Federal data center teams will have a new member suiting up for their strategic plans this summer to help drive efficiency and optimization. And this team member doesn’t take vacations or lunch breaks.

Nlyte Software has partnered with IBM’s Watson IoT group to develop a cognitive data center infrastructure management (DCIM) solution that can tap into the power of advanced analytics and artificial intelligence to make data center operations more resilient and efficient.

Today’s data centers are powered by an ecosystem of power distribution devices, cooling technologies, data backup applications, security software, backup generators, and batteries. And these data center environments keep getting more and more complex.

“The scale, complexity, and optimization in modern data centers requires analytics,” for data center managers to make informed decisions, said Enzo Greco, chief strategy officer of Nlyte. “There are so many variables and inputs that it is very difficult to manage them traditionally. Analytics are a perfect use case for a complex environment like the data center,” Greco told MeriTalk.

The future efficient data center services will be “always-available, always-healing,” and optimized for predictive maintenance where faults are detected before they happen, and workloads can be optimally placed based on informed data.

This is why IBM Watson IoT is being embedded into Nlyte’s data center infrastructure management solution. IBM’s Watson, an AI supercomputer, provides a cognitive search and analytics platform to connect and analyze a rich set of distributed data to improve decision-making and business outcomes, providing plans for center operations.

As part of the Nlyte’s DCIM family, Nlyte Energy Optimizer (NEO) provides real-time monitoring, alarming, trending, and power systems analysis of both IT and facilities infrastructure. “Nlyte Software is combining NEO with IBM Watson’s AI abilities to provide data centers with a new level of operational comprehensiveness. It is in the form of a cognitive solution that provides current analysis of total operations and also future insights into device failures,” Amy Bennett, a manager with IBM Watson IoT’s marketing team, wrote in IBM’s blog.

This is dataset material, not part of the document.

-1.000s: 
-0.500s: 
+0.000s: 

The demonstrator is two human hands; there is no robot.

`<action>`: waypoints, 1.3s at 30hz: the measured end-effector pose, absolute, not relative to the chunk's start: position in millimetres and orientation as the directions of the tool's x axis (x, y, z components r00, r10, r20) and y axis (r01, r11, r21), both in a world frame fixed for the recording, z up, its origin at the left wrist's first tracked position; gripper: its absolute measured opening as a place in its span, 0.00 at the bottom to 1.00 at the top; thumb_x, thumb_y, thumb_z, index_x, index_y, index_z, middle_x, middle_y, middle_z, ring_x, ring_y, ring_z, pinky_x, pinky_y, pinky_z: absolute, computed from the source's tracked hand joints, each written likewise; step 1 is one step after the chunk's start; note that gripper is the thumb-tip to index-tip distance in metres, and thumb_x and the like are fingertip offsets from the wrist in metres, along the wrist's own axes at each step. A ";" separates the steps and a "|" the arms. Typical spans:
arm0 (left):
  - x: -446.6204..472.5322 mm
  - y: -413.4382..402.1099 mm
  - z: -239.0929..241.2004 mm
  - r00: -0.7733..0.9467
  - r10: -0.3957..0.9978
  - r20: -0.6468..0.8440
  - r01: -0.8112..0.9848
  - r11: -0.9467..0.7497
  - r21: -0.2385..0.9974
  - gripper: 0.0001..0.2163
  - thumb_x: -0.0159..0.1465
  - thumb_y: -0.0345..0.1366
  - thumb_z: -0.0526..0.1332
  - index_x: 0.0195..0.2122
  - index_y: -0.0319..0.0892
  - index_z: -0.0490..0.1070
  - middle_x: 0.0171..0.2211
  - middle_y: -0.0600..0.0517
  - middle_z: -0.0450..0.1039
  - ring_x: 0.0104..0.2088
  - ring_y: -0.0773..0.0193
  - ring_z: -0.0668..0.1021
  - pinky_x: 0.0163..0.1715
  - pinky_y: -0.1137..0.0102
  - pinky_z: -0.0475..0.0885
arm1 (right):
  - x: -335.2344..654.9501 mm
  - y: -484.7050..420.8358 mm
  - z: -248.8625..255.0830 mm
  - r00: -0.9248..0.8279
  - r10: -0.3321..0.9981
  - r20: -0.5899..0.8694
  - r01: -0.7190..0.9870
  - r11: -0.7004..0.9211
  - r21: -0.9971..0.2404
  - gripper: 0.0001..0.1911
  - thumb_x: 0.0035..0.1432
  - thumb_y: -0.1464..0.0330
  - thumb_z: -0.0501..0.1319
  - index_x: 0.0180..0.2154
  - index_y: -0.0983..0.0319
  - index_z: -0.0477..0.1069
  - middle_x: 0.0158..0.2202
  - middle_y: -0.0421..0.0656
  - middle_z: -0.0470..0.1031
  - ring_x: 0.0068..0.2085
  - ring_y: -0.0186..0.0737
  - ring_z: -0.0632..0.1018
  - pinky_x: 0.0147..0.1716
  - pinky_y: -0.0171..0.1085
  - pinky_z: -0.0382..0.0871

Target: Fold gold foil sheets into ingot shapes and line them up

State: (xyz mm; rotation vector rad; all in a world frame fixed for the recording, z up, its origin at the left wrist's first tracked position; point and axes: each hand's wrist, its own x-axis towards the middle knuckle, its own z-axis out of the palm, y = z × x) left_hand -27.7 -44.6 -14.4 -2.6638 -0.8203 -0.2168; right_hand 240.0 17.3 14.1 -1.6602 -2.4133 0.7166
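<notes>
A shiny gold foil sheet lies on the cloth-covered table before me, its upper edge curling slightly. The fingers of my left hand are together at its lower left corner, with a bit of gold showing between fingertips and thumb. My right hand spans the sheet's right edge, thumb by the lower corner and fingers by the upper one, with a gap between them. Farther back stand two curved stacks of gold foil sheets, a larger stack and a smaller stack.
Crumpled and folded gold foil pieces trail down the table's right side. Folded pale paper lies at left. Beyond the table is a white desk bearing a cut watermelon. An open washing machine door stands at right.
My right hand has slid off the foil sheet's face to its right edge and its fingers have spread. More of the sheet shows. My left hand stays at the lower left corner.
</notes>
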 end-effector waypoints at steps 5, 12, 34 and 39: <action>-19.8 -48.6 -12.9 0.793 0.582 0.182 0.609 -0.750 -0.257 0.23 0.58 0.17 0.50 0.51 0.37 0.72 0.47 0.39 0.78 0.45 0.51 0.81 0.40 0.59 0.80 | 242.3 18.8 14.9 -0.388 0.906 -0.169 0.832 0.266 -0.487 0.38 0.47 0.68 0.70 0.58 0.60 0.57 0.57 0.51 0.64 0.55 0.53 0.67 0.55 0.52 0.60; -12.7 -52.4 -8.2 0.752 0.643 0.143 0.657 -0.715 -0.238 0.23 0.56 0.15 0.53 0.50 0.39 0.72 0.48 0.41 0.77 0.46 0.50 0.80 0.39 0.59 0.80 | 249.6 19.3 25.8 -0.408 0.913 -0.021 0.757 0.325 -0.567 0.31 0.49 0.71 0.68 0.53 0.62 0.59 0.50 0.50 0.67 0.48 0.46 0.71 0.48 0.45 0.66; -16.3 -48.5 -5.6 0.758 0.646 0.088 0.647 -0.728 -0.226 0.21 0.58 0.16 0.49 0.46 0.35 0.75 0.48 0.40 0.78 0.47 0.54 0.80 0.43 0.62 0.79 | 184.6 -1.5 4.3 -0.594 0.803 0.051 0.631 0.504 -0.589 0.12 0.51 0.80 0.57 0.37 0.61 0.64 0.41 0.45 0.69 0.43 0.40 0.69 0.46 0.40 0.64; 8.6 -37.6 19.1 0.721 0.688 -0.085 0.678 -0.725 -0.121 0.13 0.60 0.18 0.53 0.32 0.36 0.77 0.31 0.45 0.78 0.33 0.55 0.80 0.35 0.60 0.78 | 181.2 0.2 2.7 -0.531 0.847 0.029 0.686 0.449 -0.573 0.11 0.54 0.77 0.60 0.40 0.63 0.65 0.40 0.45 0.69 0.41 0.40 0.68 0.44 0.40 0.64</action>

The union is accomplished by IBM’s Predictive Maintenance and Optimization (PMO) solution within NEO. PMO enables asset-intensive organizations to apply machine learning and analytics to improve maintenance strategies and center automation. “PMO will take data streamed from NEO and apply pre-determined patterns. The resulting analysis will be used by NEO to produce data center-specific reports or take action, such as controlling set points on thermal equipment,” according to Bennett.

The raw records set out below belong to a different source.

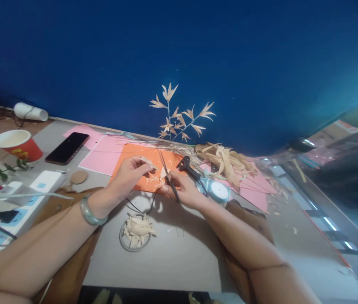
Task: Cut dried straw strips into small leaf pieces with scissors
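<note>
My left hand pinches a small pale piece of dried husk between thumb and fingers, above an orange sheet. My right hand is closed around dark-handled scissors, their blades pointing up and away from me. Another pale husk piece shows beside the blades; whether fingers touch it I cannot tell. Thin pale scraps are scattered over the orange sheet. Nearer to me, a small round dish is heaped with cut husk pieces.
Behind the sheet rises a branch with husk flowers. Right of it lie dried husks, a black glue gun and a blue-and-white roll. Leftward are a phone, red paper cup and power strip with cords.
</note>
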`<state>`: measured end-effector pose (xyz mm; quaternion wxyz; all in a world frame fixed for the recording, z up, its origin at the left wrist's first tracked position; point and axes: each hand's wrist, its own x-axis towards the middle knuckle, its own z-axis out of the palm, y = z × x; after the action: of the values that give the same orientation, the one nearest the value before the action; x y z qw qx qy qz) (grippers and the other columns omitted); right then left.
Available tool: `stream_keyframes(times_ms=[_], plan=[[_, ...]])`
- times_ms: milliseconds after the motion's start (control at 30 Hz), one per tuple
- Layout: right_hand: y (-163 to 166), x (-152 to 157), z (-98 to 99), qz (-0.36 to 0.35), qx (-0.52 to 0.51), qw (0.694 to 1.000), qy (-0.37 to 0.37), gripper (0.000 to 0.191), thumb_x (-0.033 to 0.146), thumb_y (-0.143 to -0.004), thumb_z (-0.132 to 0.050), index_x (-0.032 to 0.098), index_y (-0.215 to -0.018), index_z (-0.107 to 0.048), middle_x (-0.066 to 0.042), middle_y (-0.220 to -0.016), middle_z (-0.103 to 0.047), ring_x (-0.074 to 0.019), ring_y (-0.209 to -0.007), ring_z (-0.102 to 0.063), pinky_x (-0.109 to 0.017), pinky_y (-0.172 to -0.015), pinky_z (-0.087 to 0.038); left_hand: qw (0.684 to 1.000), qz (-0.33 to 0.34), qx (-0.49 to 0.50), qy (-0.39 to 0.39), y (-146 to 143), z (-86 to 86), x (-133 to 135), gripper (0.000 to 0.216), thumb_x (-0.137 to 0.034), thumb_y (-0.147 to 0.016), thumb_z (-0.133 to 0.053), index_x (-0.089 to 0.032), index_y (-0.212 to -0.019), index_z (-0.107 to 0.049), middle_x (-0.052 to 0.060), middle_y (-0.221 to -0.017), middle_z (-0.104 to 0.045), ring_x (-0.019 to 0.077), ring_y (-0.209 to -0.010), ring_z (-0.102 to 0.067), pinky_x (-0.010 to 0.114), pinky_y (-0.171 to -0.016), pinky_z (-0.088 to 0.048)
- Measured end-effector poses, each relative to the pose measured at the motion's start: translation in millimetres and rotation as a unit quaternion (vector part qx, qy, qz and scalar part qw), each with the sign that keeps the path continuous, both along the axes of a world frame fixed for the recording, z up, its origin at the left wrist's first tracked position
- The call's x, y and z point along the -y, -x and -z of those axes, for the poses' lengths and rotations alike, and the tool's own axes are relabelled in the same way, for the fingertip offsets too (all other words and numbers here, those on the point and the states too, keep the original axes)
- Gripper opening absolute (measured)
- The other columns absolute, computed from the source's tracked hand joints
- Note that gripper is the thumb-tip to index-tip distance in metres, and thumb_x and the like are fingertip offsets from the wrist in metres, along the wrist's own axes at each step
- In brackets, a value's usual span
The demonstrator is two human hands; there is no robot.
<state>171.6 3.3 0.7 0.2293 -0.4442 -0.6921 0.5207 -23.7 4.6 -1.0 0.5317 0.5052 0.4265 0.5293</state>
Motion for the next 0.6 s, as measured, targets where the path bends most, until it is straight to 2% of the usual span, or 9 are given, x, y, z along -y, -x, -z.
stream_keyframes(times_ms=[200,600], plan=[[-3.7,-1.2,6.4,-0.029,-0.01,0.998,0.049,0.047,0.053,-0.067,-0.074,0.021,-0.07,-0.04,0.006,-0.055,-0.051,-0.0105,-0.05,-0.049,-0.022,-0.046,-0.036,1.0,-0.007,0.011,0.016,0.0,-2.0,1.0,0.009,-0.021,-0.069,-0.063,-0.014,-0.064,-0.064,0.003,-0.066,-0.067,0.0122,-0.065,-0.06,0.024,-0.064,-0.046],[-1.1,-0.2,4.8,-0.038,-0.002,0.997,0.068,0.048,0.054,-0.065,-0.075,0.021,-0.066,-0.04,0.007,-0.048,-0.049,-0.0105,-0.045,-0.05,-0.022,-0.044,-0.035,0.999,-0.001,0.033,0.044,-0.3,-3.1,0.6,0.007,-0.02,-0.067,-0.063,-0.014,-0.063,-0.062,0.002,-0.063,-0.067,0.011,-0.061,-0.059,0.023,-0.062,-0.046]])
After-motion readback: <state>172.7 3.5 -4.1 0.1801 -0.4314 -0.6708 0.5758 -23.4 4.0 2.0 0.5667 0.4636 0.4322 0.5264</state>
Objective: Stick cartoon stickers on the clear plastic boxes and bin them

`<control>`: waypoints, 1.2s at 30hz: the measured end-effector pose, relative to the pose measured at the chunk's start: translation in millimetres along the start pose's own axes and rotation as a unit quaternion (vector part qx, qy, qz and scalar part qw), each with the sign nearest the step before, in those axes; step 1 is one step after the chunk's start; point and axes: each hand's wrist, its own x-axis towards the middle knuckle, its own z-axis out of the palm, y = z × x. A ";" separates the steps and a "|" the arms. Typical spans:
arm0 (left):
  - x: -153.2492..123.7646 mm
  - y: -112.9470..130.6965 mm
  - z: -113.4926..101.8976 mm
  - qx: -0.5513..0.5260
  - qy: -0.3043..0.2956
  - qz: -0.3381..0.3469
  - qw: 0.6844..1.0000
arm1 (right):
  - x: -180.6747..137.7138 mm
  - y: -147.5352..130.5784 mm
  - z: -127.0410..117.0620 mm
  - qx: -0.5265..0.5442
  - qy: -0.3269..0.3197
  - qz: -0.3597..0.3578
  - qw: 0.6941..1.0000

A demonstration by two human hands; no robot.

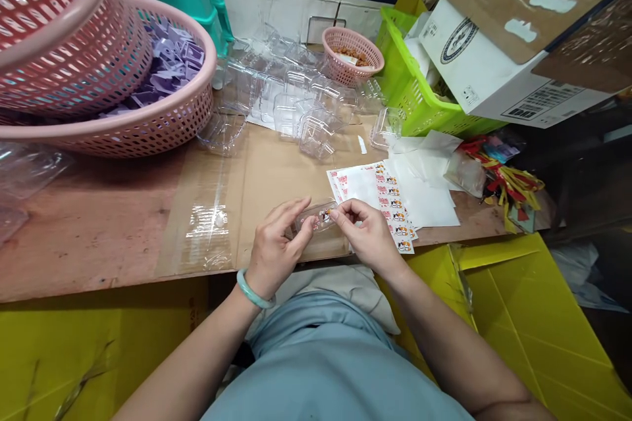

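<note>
My left hand (276, 243) steadies a small clear plastic box (323, 230) low over the cardboard near the table's front edge. Its thumb lies on a cat-picture sticker (324, 216) on the box's top face, while the fingers curl around the far side. At the sticker's right end, my right hand (368, 237) has thumb and forefinger pinched together. Whether the sticker is fully stuck down is too small to tell. Just right of the box lie sticker sheets (392, 200) with rows of cats and pink print, partly behind my right hand.
Clear plastic boxes (306, 105) are heaped behind. Pink baskets (168, 122) with purple pieces stand left; a small pink basket (353, 69) holds brown bits. White backing sheets (429, 197), a lime-green crate (419, 99), a carton (508, 79) and red-yellow ribbons (518, 184) are right.
</note>
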 end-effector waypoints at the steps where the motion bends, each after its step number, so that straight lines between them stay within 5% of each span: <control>1: -1.0 -1.1 -0.9 -0.010 -0.005 -0.008 1.000 | -1.2 -2.1 1.4 -0.011 0.006 -0.016 1.000; 11: -3.3 -11.6 -3.1 -0.074 0.002 -0.085 0.994 | -9.6 -20.8 17.7 -0.057 0.017 -0.100 0.993; 22: -1.4 -11.9 -6.4 -0.098 -0.024 -0.100 0.990 | -4.6 -21.8 12.8 -0.020 0.020 -0.023 0.999; 29: -0.5 -12.5 -7.8 -0.084 -0.020 -0.087 0.992 | -9.9 -43.7 25.9 -0.085 0.011 -0.091 0.992; 36: -0.9 -14.4 -8.5 -0.108 -0.035 -0.109 0.988 | -0.8 -22.3 11.0 -0.038 0.030 0.008 0.999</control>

Nlyte will provide implementation and support expertise for the combined NEO and PMO product. Nlyte is already testing the DCIM offering with customers and the general rollout for agencies is slated for the end of June, Greco said.

This is all good news for Federal data center managers struggling to meet requirements mandated by the Federal Data Center Optimization Initiative (DCOI). More than 30 Federal agencies deploy Nlyte DCIM tools to help them with data center management, optimization, cost reductions, and data center consolidation, said Andrew Ryan, Nlyte’s VP-federal accounts. “We’ve built a secure architecture for agency headquarters to take data from sub-agencies and consolidate it and report up to OMB [Office of Management and Budget],” Ryan said. He noted that Nlyte was one of the first DCIM vendors to provide all DCOI metrics and report on them within a single platform.

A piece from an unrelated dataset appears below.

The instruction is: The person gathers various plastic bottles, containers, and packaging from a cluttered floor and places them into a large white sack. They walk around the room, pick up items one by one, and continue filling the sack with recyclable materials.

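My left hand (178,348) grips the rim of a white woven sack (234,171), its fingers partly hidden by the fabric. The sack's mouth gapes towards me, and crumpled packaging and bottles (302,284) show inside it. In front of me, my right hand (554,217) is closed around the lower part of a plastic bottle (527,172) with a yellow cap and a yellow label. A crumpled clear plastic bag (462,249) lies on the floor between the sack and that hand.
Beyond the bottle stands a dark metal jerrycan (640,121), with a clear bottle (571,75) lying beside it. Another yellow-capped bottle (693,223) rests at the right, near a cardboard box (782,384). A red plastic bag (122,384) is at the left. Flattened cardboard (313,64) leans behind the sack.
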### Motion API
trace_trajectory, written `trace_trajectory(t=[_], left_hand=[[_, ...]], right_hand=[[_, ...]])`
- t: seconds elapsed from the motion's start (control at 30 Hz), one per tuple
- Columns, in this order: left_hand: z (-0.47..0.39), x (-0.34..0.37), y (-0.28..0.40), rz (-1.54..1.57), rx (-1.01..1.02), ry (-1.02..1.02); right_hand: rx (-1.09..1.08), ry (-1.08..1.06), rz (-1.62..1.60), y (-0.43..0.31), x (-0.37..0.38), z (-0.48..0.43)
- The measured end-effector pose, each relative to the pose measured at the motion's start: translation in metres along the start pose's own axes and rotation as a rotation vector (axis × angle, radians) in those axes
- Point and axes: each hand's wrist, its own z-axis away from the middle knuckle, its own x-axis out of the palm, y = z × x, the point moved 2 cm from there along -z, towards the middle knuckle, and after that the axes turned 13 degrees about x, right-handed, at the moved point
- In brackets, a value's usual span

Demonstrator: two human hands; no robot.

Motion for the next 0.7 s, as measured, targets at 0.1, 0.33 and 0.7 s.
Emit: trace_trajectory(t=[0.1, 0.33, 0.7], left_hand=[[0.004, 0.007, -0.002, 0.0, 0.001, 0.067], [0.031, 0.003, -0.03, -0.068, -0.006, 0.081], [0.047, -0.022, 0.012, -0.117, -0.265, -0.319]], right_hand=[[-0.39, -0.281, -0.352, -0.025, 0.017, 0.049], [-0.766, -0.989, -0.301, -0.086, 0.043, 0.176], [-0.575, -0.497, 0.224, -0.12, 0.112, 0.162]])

Other DCIM vendors are applying machine learning capabilities to help organizations achieve greater efficiency in data center operations, such as Vigilent, said Rhonda Ascierto, research director for data centers and critical infrastructure at 451 Research.

“However, what Nlyte, APC Schneider Electric, and Eaton to a limited degree, are doing is offering analytics as-a-service,” Ascierto said. To do that you need big data. Nlyte can pull data from large data lakes, which include information from many different data centers, locations, configurations, and equipment. “The greater the pool of data, the more effective that analysis can be rather than if you are just using your own data sets,” Ascierto added. “That’s the key.”